In reply to  Edmund Storms's message of Sat, 25 Oct 2008 15:51:51 -0600:
Hi,
[snip]
>While that is true, the assumption is that the electron goes to  
>infinity.
[snip]
>Suppose an electron goes from a level that requires 20 eV if the  
>electron goes to infinity. Now suppose the electron actually went to a  
>conduction band at 3 eV relative to infinity.  Would not 17 eV be  
>required for the process?

Of course, provided that source and destination are very close to one another.
However if they are widely separated, then one first needs to invest 20 eV, then
later one gets 3 eV back again (usually in photonic form).

>
>In contrast, you assume that the final energy of the electron does not  
>matter provided it moves far enough from the original atom before  
>finding another state. 

Precisely. The path is important to the mechanism.
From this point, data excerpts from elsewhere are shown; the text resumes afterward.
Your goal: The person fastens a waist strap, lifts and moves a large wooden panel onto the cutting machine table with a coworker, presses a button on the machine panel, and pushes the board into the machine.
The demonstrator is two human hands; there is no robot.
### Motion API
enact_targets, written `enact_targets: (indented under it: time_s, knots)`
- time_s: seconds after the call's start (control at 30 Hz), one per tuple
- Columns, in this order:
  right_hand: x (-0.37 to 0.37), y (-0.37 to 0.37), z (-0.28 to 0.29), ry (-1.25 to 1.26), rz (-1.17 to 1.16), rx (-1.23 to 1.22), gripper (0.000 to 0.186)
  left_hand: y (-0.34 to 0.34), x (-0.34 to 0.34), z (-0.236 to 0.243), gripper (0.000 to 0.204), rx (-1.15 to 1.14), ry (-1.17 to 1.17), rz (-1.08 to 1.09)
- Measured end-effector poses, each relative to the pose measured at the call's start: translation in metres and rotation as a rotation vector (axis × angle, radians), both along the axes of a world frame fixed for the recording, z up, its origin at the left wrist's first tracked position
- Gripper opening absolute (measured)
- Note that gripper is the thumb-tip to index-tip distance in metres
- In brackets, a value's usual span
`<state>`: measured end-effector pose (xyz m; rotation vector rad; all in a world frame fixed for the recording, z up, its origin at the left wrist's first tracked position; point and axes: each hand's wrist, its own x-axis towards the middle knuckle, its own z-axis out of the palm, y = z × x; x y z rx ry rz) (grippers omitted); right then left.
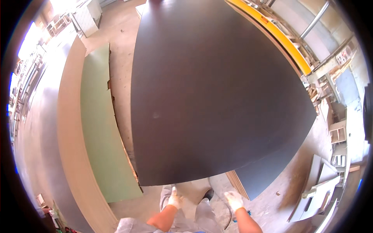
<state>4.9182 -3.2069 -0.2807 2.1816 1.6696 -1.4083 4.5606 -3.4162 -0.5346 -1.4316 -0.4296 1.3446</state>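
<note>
A large dark grey board (217, 97) spreads out before me, its near edge just beyond my hands. My left hand (175, 200), in a whitish glove, is at that edge with one digit stretched up towards it; its other fingers are hard to make out, and I cannot tell whether it touches the board. My right hand (234, 200), also gloved, is apart from the board with its fingers loosely spread and nothing visible in them. Beside it, a stack of boards (237, 185) with a blue-grey top (268, 171) shows from under the dark board.
To the left lie a long pale green board (99, 128) with a ragged edge and a tall stack of beige-edged boards (72, 128). A yellow beam (285, 42) runs at the far right. Panel offcuts (316, 190) lie on the floor (272, 202) at the right. A thin cable (227, 217) passes near my foot.
</note>
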Motion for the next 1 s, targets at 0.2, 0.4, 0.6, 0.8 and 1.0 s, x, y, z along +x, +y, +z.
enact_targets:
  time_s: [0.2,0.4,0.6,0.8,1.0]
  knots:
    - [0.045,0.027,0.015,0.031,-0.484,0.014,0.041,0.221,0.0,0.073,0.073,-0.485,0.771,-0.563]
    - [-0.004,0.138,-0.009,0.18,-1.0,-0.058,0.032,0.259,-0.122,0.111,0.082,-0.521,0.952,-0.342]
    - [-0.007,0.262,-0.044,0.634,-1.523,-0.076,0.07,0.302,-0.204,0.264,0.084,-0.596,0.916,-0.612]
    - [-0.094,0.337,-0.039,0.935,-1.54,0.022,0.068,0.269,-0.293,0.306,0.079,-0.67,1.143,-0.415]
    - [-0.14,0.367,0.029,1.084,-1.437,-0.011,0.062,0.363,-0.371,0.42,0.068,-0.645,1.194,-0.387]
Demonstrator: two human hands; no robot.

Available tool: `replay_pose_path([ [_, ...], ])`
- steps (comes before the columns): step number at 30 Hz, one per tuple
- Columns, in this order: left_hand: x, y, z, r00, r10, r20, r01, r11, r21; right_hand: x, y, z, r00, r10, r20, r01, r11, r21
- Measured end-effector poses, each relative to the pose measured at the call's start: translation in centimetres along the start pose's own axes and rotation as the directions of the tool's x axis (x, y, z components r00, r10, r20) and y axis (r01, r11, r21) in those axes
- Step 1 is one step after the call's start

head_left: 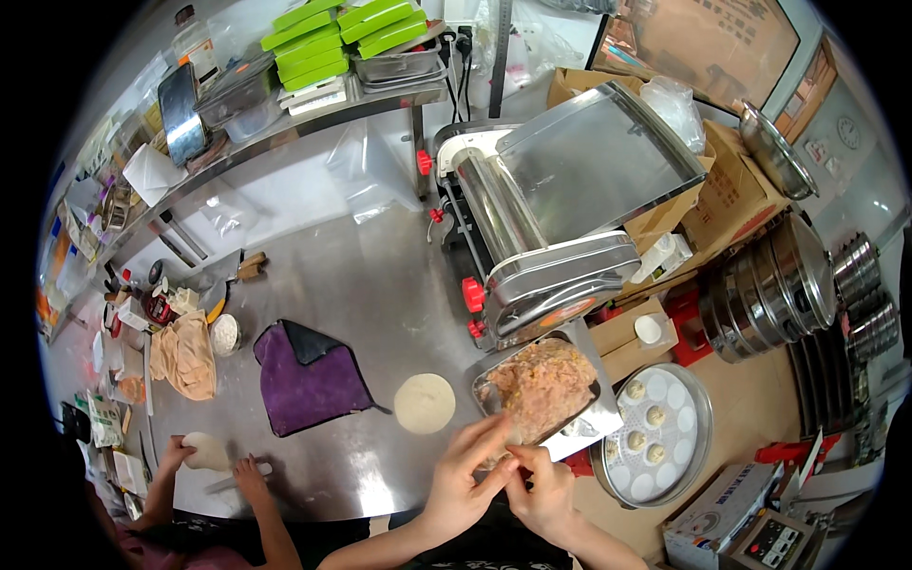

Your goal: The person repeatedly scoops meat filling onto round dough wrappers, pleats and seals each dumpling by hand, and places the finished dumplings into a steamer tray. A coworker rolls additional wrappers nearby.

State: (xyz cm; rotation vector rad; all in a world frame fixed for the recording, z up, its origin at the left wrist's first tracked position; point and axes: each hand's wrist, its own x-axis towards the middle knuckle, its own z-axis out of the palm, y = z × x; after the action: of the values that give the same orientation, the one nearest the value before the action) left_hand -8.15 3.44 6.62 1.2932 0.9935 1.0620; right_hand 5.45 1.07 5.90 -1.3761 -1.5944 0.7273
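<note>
Fingers [481, 439] of left hand [458, 483] and right hand [543, 494] bunch together, gap and grip impossible to tell.

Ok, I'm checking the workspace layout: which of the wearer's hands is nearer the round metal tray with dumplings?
Right. The right hand is left of the round metal tray and slightly lower in view; the left hand is farther left, beyond it.
</note>
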Motion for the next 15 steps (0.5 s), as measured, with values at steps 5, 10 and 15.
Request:
replay_pose_path([
  [5, -0.3, -4.3, 1.6, 0.996, -0.061, -0.067, -0.018, 0.598, -0.802, -0.5, -1.1, -0.2, 0.953, 0.283, 0.105, -0.3, 0.849, 0.434],
  [10, -0.4, -5.4, 2.5, 0.99, -0.108, -0.093, 0.003, 0.668, -0.744, 0.3, -0.6, -1.2, 0.994, -0.061, -0.085, 0.058, 0.998, -0.04],
  [15, 0.1, -4.1, 2.0, 0.969, -0.245, -0.008, 0.18, 0.735, -0.654, -0.5, 0.6, -1.9, 0.955, -0.295, -0.02, 0.288, 0.943, -0.169],
])
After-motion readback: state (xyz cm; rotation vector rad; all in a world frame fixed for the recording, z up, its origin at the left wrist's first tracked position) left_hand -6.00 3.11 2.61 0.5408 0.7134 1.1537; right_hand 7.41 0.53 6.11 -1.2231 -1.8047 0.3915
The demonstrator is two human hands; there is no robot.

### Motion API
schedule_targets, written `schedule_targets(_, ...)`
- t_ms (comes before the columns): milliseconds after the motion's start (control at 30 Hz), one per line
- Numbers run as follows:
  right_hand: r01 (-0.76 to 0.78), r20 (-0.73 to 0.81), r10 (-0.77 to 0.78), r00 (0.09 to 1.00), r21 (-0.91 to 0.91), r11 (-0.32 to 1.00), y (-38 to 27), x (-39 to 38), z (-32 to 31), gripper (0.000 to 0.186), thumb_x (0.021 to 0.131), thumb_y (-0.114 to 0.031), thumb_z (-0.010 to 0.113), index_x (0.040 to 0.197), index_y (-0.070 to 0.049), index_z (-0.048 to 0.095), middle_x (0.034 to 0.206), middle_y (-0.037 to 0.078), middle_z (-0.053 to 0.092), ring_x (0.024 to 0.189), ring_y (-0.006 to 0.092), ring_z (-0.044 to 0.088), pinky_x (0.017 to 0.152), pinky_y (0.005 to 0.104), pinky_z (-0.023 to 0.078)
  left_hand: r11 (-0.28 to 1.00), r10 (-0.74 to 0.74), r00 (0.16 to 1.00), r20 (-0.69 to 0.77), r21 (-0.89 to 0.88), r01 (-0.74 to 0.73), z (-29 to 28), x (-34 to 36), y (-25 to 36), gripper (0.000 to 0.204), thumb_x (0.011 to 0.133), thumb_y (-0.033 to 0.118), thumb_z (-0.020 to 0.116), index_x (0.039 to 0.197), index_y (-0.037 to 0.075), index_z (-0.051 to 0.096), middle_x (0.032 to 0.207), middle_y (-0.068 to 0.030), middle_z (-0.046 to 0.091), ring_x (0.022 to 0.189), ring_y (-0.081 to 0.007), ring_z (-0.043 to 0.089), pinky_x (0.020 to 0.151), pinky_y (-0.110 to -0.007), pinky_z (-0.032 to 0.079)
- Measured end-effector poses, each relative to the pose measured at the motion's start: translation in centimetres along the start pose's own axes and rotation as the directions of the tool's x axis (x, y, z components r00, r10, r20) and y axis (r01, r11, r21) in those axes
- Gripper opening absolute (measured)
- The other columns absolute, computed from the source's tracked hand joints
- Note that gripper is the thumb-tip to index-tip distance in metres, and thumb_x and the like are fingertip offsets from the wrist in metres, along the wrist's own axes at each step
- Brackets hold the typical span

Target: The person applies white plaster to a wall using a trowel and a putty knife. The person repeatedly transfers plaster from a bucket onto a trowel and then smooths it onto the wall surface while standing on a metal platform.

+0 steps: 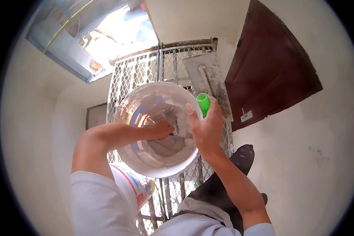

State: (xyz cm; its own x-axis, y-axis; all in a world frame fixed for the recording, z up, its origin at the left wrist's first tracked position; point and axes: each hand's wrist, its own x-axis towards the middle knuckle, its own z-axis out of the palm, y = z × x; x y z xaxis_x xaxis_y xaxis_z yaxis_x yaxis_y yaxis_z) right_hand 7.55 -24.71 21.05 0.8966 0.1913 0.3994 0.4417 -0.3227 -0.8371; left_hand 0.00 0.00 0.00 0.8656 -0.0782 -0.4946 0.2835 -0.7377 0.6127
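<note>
A large white bucket [161,169] stands in front of me, its inner wall smeared with wet white plaster or putty [177,147]. My left hand [161,129] reaches down into it, fingers closed near a greyish tool-like shape I cannot make out. At the right rim, my right hand [208,131] is closed around a green handle [203,103] with a hollow end. Whatever the handle joins is hidden by the hand. Beyond that hand, a flat grey plastering trowel [204,76] lies on the mesh platform, crusted with plaster.
The metal mesh platform [129,72] holds the bucket. A second, printed bucket [131,185] is beside my left arm. A dark red door [271,67] is in the right wall, a bright window opening [118,33] at the upper left. My dark-clad leg [228,181] is at lower right.
</note>
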Motion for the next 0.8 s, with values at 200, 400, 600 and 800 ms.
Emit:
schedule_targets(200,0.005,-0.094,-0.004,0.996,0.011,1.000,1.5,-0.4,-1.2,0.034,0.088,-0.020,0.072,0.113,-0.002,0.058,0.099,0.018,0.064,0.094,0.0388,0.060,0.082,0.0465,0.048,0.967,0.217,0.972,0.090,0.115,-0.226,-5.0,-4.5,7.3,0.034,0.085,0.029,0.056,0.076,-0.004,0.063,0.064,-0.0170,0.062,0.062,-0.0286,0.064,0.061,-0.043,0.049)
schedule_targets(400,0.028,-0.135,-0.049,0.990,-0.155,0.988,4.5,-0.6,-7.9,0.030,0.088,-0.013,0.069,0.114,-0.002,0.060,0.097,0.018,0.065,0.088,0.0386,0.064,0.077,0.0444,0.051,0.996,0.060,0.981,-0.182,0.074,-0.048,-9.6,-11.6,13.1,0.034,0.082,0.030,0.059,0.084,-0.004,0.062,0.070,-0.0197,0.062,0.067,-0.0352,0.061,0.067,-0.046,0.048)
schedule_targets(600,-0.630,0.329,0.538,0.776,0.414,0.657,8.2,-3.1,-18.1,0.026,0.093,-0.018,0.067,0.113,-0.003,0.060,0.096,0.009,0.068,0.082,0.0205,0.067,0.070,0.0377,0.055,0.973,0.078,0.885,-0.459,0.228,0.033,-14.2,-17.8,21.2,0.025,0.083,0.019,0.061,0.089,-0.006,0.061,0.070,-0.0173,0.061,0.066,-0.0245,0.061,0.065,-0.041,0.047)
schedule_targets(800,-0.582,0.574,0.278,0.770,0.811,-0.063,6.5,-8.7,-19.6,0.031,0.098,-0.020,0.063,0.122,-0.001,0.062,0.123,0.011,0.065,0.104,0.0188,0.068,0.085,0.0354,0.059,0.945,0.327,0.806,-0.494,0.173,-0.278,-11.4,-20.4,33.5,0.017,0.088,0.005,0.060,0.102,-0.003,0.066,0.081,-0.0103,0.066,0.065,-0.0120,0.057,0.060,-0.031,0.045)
>If the Mills energy is based on this  
>assumption, then the environment in which the catalyst is located is  
>important.  

Agreed.

>I agree, very little ambiguity is created when the  
>material is in a gas, as is most of the Mills work. However, we are  
>now talking about a solid mixture.  

But also about the space surrounding it, and even the space between solid
particles. Note that the reaction takes place at "high" temperature, so the NaH
once formed is likely to be gaseous. Even with a gaseous NaH however one can
still have a surface phenomenon, when a gas molecule approaches the surface.
Where I am heading with this is that an H atom formed on the surface may become
momentarily freed from that surface, and could react with an NaH molecule
floating nearby.


>I suggest this situation creates  
>great ambiguity and must be acknowledged.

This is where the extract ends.